◆ What is expected ◆
Copy out the lines of the records below, and only those lines, from the one with "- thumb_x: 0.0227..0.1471" through the one with "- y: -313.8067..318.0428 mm", exactly as they appear.

Extracted records
_____
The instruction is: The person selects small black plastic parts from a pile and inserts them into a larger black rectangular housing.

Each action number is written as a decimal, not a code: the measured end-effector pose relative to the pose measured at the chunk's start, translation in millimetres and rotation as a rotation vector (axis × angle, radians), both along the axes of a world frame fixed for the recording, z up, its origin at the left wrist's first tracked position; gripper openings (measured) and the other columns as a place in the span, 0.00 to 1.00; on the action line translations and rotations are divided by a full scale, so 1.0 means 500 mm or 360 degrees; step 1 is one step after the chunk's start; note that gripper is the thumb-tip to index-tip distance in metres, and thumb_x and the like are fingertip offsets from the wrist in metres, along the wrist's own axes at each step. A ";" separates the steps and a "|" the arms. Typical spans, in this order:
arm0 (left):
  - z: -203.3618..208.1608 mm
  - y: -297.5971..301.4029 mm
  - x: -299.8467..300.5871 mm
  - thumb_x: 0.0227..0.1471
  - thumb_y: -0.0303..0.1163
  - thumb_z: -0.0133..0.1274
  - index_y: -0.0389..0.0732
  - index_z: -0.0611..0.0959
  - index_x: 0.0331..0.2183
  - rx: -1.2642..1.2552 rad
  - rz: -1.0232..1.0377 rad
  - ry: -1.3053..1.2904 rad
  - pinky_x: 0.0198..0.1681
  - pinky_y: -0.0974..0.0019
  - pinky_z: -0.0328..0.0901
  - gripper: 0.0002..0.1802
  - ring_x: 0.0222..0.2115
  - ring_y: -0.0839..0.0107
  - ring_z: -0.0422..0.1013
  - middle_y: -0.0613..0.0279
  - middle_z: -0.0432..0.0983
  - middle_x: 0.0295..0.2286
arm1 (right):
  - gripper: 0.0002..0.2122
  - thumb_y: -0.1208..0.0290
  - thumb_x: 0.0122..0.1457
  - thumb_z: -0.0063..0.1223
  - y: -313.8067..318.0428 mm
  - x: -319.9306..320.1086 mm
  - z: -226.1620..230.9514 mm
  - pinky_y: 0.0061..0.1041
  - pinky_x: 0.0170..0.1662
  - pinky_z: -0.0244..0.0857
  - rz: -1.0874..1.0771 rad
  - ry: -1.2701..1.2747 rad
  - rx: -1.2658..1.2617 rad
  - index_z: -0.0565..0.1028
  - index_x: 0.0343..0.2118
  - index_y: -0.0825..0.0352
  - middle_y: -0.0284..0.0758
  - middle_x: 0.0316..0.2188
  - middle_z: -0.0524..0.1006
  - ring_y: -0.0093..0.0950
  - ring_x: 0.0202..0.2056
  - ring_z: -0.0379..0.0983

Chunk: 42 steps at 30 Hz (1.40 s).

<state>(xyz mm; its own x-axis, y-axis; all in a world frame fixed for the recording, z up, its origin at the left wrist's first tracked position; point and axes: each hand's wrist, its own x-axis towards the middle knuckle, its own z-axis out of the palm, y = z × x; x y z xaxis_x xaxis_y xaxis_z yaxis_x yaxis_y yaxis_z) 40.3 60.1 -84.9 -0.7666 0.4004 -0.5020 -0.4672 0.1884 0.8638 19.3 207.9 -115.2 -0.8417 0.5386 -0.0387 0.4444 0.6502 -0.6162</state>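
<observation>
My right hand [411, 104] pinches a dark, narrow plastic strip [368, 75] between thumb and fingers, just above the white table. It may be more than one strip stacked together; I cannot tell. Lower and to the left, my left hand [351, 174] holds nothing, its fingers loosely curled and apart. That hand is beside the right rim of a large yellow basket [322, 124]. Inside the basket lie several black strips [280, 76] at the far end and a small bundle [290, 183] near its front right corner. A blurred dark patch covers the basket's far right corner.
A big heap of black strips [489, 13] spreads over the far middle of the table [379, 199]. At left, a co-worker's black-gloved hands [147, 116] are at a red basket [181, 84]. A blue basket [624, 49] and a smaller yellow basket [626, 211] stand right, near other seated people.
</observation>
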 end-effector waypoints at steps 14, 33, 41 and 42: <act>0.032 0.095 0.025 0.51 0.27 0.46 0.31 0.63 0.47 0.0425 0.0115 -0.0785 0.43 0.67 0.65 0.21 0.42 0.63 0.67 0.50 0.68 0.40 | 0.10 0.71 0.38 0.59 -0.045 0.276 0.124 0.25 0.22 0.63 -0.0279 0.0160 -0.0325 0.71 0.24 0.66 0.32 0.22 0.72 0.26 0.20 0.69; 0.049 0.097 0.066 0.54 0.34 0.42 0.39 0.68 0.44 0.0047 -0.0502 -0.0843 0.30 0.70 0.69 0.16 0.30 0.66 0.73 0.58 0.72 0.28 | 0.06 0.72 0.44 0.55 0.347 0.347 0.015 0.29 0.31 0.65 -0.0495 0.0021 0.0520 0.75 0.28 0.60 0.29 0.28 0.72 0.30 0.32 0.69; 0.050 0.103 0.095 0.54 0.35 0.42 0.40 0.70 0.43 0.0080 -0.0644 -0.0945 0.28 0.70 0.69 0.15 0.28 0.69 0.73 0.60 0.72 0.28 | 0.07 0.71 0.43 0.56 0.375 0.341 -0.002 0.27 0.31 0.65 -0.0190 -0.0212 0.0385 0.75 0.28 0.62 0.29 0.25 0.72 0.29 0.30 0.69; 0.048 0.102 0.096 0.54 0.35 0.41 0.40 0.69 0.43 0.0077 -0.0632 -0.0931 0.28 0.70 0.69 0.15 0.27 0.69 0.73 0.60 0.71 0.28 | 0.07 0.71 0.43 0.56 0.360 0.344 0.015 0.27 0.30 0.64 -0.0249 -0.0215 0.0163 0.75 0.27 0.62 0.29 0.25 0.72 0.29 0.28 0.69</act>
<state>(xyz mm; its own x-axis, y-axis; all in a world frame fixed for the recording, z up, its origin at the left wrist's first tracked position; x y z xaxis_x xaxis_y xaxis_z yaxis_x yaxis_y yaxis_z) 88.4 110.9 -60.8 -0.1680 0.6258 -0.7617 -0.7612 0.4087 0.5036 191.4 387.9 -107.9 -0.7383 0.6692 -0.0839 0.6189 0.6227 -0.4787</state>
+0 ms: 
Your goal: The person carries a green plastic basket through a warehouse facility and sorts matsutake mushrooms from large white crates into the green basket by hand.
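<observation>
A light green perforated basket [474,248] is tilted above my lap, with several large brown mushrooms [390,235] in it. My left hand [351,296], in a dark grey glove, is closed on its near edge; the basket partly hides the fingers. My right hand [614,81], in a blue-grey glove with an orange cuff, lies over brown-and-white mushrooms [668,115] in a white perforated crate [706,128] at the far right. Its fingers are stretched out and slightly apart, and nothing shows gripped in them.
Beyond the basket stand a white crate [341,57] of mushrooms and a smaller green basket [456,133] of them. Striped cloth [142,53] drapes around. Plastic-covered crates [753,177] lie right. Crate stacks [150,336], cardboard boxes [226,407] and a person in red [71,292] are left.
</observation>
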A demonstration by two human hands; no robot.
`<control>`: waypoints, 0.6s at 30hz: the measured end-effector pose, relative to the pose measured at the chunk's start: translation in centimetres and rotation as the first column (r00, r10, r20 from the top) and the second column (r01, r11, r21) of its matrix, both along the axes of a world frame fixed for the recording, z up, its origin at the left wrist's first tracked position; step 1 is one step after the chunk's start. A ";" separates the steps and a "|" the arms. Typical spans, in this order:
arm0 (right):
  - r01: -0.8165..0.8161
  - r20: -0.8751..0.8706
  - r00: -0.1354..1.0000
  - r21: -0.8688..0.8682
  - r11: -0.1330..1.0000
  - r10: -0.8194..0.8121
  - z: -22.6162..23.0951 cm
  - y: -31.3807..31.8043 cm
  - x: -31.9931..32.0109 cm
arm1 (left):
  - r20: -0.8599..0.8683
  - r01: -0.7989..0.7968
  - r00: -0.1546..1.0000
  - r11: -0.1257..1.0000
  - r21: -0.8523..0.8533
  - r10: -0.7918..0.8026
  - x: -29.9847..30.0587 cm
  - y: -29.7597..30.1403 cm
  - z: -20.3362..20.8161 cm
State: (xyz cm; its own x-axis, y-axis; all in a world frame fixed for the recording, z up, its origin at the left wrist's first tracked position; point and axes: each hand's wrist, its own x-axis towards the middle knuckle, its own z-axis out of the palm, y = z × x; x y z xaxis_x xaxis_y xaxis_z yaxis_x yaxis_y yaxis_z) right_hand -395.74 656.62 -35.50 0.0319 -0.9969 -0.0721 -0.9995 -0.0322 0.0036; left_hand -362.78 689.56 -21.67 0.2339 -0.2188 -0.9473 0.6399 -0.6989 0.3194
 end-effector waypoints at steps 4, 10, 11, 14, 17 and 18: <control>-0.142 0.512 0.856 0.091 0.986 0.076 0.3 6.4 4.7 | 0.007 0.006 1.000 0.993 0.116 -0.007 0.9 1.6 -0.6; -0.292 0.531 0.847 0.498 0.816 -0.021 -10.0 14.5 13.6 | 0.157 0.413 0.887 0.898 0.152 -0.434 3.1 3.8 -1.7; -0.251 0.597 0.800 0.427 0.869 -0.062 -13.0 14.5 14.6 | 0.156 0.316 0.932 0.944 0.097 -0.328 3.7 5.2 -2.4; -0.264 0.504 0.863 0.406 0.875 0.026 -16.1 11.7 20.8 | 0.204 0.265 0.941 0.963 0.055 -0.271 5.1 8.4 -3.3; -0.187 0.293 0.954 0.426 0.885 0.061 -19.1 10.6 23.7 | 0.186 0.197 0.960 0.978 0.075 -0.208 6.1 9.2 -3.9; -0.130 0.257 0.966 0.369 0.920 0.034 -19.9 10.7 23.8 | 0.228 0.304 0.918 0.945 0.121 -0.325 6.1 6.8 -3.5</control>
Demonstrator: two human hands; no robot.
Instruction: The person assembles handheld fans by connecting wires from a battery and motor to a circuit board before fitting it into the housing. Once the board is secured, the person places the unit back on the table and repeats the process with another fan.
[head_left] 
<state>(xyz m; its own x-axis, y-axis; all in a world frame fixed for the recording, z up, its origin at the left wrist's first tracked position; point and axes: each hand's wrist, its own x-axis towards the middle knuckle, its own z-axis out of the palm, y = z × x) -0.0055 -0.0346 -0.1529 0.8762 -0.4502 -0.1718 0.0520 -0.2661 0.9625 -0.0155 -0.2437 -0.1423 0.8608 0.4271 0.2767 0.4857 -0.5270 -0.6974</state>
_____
◆ Result ◆
  - thumb_x: 0.0227..0.1471
  - thumb_y: -0.0303..0.1163
  - thumb_z: -0.0133..0.1274
  - index_y: -0.0389..0.0732
  - index_z: -0.0611..0.0959
  - index_x: 0.0331..0.2183
  - rx: -1.2642..1.2552 rad
  - rz: -1.0232..1.0377 rad
  - ry: -1.3053..1.2904 rad
  - pinky_x: 0.0198..0.1681
  - pinky_y: -0.0974..0.0019
  - pinky_z: -0.0328..0.0901
  - gripper: 0.0002..0.1802
  - ring_x: 0.0222..0.2115
  - ring_y: -0.0839..0.0107
  - ring_z: -0.0422..0.1013
  - middle_y: -0.0613..0.0279
  - middle_z: -0.0432..0.0983
  - middle_x: 0.0295..0.2286
arm1 (right):
  - gripper: 0.0002..0.2122
  - thumb_y: -0.1208..0.0290
  - thumb_x: 0.0122..0.1457
  - thumb_z: -0.0063..0.1223
  - y: -313.8067..318.0428 mm

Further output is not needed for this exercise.